INSTRUCTIONS FOR THE TASK.
Every line below must be reproduced exactly; no pictures are to be included.

INPUT DATA Block Start

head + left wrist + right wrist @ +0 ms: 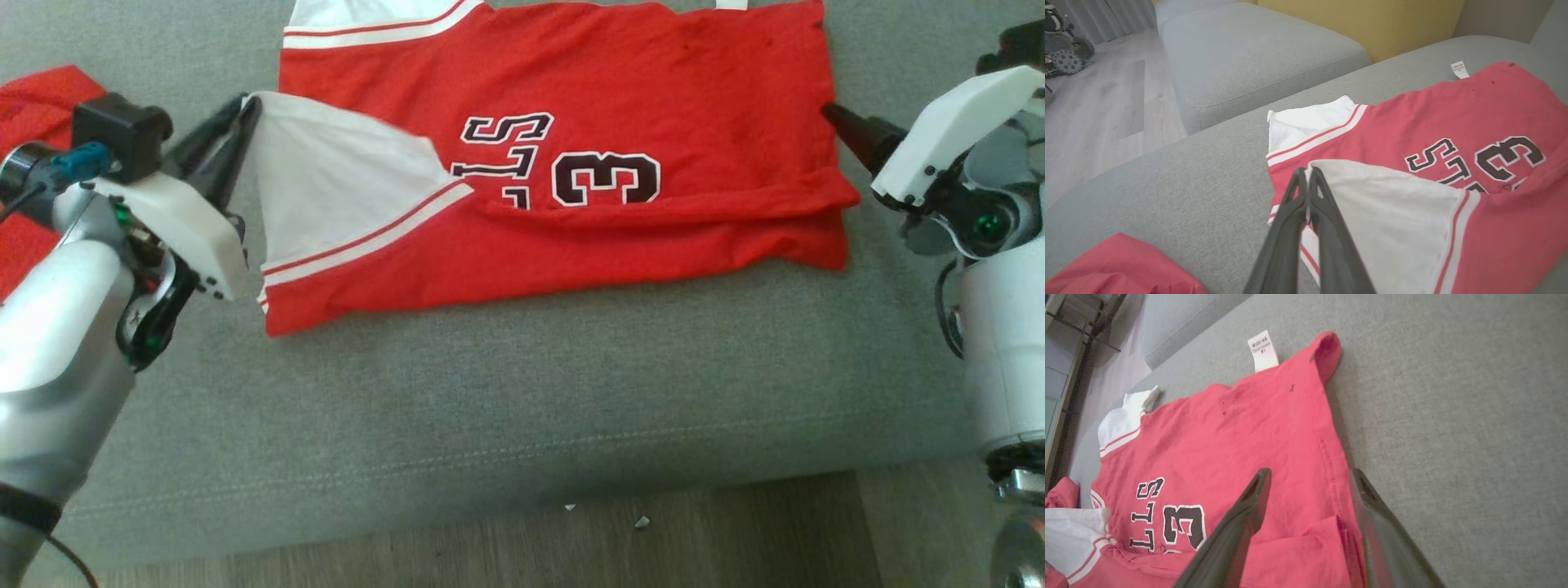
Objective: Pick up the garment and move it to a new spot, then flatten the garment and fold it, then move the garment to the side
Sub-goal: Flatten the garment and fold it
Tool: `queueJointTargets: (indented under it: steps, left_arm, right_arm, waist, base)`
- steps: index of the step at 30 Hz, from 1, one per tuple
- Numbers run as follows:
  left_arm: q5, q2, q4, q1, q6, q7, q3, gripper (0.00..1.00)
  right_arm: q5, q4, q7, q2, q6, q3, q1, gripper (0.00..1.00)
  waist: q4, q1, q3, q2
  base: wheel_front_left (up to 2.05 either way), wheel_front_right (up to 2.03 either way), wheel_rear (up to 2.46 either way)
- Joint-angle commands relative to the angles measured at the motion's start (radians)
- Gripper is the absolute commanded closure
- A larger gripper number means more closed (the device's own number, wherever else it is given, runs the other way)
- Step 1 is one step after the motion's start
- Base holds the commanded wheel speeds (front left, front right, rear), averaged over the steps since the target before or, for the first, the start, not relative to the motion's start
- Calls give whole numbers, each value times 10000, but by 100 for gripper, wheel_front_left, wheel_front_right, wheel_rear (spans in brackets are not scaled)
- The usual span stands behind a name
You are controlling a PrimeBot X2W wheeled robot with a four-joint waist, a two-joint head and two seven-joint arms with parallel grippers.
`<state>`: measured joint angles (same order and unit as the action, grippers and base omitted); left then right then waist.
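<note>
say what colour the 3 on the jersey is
The 3 is near-black with a white outline, on the red garment; clearest in head view.

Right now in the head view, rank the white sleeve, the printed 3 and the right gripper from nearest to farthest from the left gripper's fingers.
1. white sleeve: at the left gripper fingertips, its corner pinched.
2. printed 3: middle of the jersey, toward the robot's right.
3. right gripper: at the jersey's far right edge.
</note>
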<state>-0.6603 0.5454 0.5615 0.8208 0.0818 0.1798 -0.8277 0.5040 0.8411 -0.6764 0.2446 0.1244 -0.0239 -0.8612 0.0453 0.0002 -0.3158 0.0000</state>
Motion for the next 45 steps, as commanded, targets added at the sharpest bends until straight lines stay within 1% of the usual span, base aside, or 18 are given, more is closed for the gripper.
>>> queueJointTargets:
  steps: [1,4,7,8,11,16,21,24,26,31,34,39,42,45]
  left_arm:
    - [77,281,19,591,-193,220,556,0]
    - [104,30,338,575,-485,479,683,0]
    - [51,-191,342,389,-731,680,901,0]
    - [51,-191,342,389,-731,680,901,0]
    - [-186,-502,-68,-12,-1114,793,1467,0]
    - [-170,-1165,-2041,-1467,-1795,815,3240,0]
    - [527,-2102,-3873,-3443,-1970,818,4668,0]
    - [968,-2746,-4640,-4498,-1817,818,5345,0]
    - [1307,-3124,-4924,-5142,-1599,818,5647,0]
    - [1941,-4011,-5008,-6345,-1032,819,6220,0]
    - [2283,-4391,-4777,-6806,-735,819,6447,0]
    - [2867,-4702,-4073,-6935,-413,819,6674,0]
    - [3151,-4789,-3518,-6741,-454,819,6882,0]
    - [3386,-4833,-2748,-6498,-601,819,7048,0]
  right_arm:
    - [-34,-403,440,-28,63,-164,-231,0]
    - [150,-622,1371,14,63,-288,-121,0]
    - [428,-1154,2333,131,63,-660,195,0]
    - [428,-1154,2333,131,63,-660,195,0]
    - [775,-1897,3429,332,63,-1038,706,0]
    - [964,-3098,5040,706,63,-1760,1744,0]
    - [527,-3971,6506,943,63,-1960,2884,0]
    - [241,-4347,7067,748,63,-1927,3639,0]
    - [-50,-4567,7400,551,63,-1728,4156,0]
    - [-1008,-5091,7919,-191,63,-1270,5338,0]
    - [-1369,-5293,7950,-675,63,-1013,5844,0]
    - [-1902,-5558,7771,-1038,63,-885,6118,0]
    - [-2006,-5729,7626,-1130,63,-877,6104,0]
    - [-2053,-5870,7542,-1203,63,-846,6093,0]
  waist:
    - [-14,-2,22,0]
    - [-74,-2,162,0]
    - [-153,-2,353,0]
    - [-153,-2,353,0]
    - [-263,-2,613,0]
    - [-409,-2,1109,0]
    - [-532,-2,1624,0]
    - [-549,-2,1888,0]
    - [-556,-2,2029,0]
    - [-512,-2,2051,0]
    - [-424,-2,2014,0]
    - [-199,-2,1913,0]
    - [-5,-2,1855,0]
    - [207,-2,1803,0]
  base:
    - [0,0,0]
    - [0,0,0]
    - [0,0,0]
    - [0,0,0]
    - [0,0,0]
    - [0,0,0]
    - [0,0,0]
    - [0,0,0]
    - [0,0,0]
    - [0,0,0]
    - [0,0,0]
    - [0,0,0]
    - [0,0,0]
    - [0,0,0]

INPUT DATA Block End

COMPLETED TASK.
head + left wrist + right wrist @ +0 ms: 
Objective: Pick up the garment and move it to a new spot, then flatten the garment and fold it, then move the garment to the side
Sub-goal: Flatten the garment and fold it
Tool: `queueJointTargets: (indented under it: steps, left_arm, right_arm, waist, base)`
- steps: index of the step at 30 Hz, from 1, one per tuple
- Numbers run as follows:
  left_arm: q5, q2, q4, q1, q6, q7, q3, gripper (0.00..1.00)
  right_arm: q5, q4, q7, q2, q6, q3, q1, gripper (0.00..1.00)
  waist: q4, q1, q3, q2
  base: wheel_front_left (up to 2.05 either way), wheel_front_right (up to 2.03 either way), wheel_rear (up to 2.46 either way)
- Joint-angle commands relative to the angles measured at the motion's start (radians)
- Gripper is the absolute commanded closure
- A larger gripper number means more closed (the device's own number, wherever else it is given, runs the other way)
- Step 1 is one step after the motion's start
- Base holds the commanded wheel speeds (front left, front right, rear), averaged over the steps since the target before or, for the first, the start, not relative to the motion's start
- Calls give whole numbers, each value times 10000, but by 100 for gripper, wheel_front_left, wheel_front_right, wheel_rear (spans in brackets are not scaled)
- The usual span stands behind a name
You are controlling a PrimeBot X2W wheeled robot with a four-joint waist, a two-joint head and two seven-joint arms with parallel grippers.
`<state>`: measured joint angles (same order and unit as the action, grippers and base omitted); left then right then waist.
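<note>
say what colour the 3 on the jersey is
The 3 is near-black with a white outline, on the red garment; clearest in head view.

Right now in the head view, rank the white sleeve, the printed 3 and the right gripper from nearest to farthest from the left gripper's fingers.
1. white sleeve: at the left gripper fingertips, its corner pinched.
2. printed 3: middle of the jersey, toward the robot's right.
3. right gripper: at the jersey's far right edge.
</note>
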<state>-0.6603 0.5454 0.5615 0.8208 0.0818 0.1798 -0.8277 0.5040 0.8411 -0.6764 0.2446 0.1244 -0.0239 -0.8612 0.0453 0.0002 -0.3158 0.0000</state>
Motion for the next 45 steps, as commanded, targets added at the sharpest bends until straight lines stay within 1% of the usual span, base aside, or 18 are given, more is closed for the gripper.
>>> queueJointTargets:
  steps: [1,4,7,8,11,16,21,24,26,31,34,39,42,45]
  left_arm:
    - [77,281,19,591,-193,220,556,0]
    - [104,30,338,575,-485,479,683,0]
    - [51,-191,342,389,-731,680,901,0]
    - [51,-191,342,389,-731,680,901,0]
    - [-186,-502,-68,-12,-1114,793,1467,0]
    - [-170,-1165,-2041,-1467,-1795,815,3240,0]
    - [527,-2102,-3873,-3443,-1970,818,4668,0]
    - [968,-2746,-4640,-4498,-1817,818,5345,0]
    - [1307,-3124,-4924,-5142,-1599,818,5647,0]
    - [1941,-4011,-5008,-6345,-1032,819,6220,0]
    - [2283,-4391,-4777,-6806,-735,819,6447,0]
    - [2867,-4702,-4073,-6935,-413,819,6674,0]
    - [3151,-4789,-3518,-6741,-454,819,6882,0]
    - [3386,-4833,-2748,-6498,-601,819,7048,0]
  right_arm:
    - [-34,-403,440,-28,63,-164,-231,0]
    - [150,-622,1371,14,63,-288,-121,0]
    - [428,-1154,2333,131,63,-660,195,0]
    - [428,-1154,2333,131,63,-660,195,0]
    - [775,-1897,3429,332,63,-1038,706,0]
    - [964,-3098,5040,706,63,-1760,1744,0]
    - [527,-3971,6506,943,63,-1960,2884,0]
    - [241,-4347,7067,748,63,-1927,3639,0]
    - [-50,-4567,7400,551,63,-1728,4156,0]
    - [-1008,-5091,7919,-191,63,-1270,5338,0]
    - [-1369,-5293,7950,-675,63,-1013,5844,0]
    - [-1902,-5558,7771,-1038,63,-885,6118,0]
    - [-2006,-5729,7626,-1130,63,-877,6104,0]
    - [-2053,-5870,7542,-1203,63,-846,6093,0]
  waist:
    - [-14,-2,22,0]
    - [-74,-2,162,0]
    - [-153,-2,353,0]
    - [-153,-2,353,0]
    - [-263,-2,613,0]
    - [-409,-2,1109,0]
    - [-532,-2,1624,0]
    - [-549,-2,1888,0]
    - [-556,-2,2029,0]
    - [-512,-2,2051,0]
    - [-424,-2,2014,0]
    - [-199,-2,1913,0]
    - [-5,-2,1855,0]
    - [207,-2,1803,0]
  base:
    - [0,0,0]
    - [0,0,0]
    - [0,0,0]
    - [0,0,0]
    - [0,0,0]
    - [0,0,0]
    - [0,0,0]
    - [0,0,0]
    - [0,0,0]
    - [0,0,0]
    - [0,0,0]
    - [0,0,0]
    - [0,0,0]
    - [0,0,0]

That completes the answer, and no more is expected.